## WHAT THIS TASK INVOLVES:
Scan the listing for the word "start", and copy out each line where it is found.

## RAW DATA:
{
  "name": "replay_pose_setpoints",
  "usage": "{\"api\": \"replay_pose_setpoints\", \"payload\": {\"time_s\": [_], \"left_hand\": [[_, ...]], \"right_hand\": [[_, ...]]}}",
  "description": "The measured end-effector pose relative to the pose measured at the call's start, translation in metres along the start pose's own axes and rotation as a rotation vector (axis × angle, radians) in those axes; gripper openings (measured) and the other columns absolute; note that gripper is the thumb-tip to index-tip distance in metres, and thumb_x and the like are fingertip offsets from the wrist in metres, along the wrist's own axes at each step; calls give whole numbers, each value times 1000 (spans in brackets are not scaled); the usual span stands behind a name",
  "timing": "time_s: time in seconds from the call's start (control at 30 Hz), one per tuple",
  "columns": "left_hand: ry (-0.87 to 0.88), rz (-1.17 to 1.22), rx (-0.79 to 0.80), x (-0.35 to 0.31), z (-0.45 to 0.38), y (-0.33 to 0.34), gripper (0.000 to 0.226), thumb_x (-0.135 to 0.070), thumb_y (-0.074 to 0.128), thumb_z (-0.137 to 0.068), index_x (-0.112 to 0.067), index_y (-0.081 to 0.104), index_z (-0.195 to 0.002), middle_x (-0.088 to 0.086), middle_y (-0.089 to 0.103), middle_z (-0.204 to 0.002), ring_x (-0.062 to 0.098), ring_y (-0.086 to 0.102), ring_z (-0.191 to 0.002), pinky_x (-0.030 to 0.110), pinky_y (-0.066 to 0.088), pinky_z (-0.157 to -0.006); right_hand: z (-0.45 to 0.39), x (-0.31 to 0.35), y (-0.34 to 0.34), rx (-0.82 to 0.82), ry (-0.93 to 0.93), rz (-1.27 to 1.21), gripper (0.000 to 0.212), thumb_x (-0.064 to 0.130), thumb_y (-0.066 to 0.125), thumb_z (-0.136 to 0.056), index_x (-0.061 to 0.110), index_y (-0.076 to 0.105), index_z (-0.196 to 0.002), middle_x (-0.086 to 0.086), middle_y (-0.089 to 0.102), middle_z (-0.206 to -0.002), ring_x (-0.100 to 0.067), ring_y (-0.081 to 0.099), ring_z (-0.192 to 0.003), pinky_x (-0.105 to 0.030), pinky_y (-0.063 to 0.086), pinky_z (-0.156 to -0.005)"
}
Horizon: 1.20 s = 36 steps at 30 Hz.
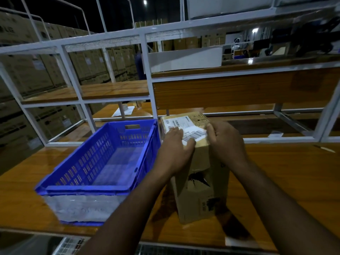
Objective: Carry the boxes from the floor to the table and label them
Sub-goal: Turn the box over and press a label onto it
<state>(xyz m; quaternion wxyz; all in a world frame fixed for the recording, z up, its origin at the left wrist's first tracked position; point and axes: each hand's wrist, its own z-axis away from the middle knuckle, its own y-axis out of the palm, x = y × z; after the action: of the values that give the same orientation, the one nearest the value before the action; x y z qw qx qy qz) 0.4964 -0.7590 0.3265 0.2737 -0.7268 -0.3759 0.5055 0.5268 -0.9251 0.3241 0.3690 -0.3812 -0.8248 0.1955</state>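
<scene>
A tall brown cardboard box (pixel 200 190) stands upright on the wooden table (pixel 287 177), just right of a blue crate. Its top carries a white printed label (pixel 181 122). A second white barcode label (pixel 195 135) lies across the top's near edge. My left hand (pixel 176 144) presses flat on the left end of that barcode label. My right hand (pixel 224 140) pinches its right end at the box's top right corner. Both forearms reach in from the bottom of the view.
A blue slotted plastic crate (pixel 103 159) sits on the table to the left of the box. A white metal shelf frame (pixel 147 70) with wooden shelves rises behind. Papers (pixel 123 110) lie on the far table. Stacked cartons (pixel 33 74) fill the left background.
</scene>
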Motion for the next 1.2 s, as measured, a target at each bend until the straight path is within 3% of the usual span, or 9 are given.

## REPLY TO THE TASK:
  "description": "The measured end-effector pose relative to the pose measured at the call's start, translation in metres along the start pose's own axes and rotation as a rotation vector (axis × angle, radians) in those axes; gripper openings (measured) and the other columns absolute; note that gripper is the thumb-tip to index-tip distance in metres, and thumb_x and the like are fingertip offsets from the wrist in metres, along the wrist's own axes at each step; calls give whole numbers, each value times 1000 (spans in brackets are not scaled); the usual span stands behind a name",
  "timing": "time_s: time in seconds from the call's start (control at 30 Hz), one per tuple",

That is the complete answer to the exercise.